Brief:
Write out, exactly and in full, the line where "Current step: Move" appears together with all lines that follow it in the entries below. Do not include pictures.

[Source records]
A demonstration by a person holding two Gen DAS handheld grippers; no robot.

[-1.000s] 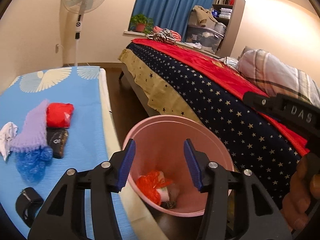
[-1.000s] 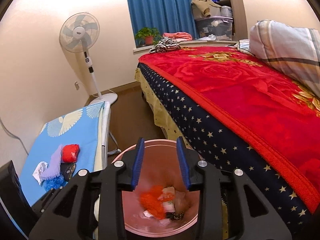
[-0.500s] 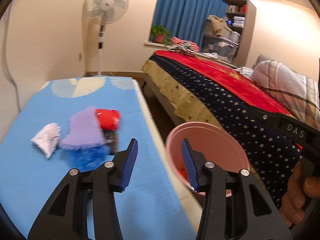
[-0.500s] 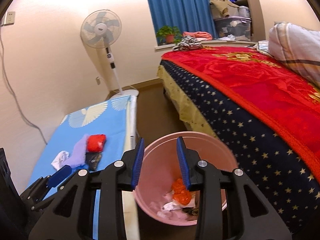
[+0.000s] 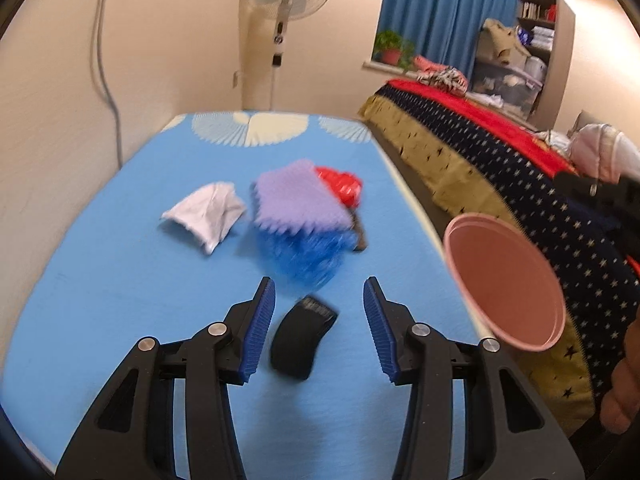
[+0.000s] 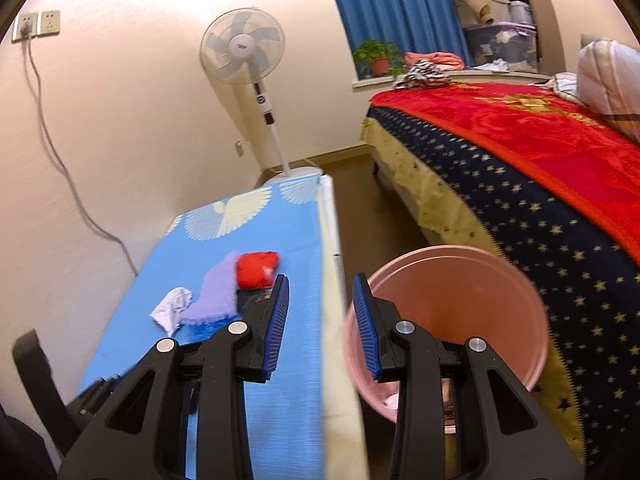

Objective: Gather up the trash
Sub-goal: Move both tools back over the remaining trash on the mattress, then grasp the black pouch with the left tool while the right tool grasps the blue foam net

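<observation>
My left gripper (image 5: 319,318) hangs over the blue-covered board (image 5: 120,280) with its jaws spread and nothing pinched. A curved black item (image 5: 301,336) lies on the cover in the gap between the blue pads (image 5: 258,330), touching neither. Just beyond the tips sits the trash pile: a crumpled blue plastic bag (image 5: 304,252), a lilac fuzzy sheet (image 5: 300,200) lying over its far side, a red wrapper (image 5: 342,186) peeking from behind the sheet, and a dark packet (image 5: 359,236) at the sheet's right edge. A white crumpled tissue (image 5: 208,212) lies ahead and to the left, apart from the pile. Off to the right of the tongs, past the board's edge, stands the pink bin (image 5: 504,280).

My right gripper (image 6: 320,320) also stands parted and empty, over the board's right edge. The bin's rim (image 6: 452,252) is just right of the right jaw, with scraps showing at the bottom. The pile lies ahead and left of the left jaw. Farther right runs the bed with the starry and red blanket (image 6: 540,184); a standing fan (image 6: 244,48) is straight ahead by the wall.
</observation>
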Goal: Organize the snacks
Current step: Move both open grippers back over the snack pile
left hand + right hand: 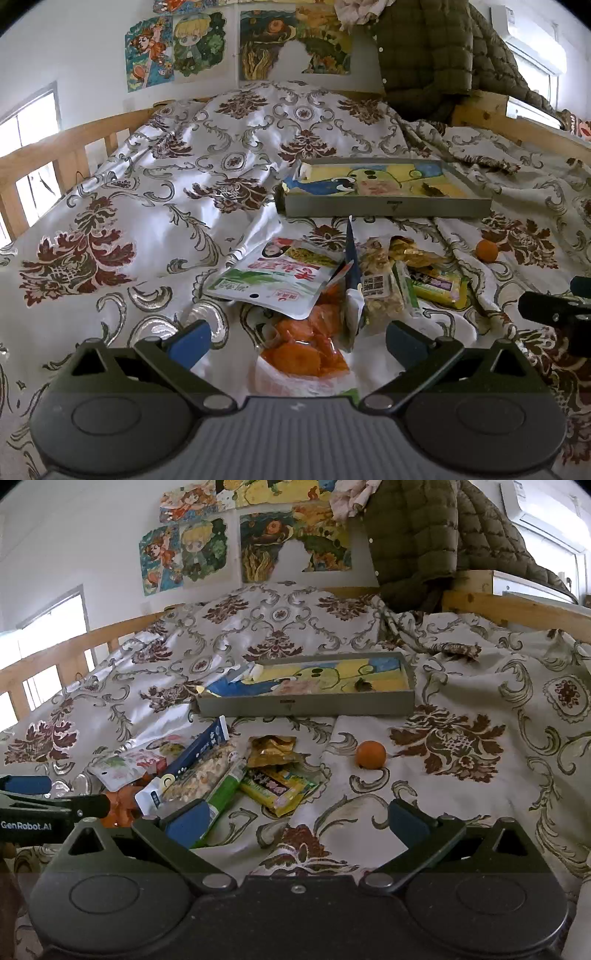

Written solution:
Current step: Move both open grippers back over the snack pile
left hand + right hand: 

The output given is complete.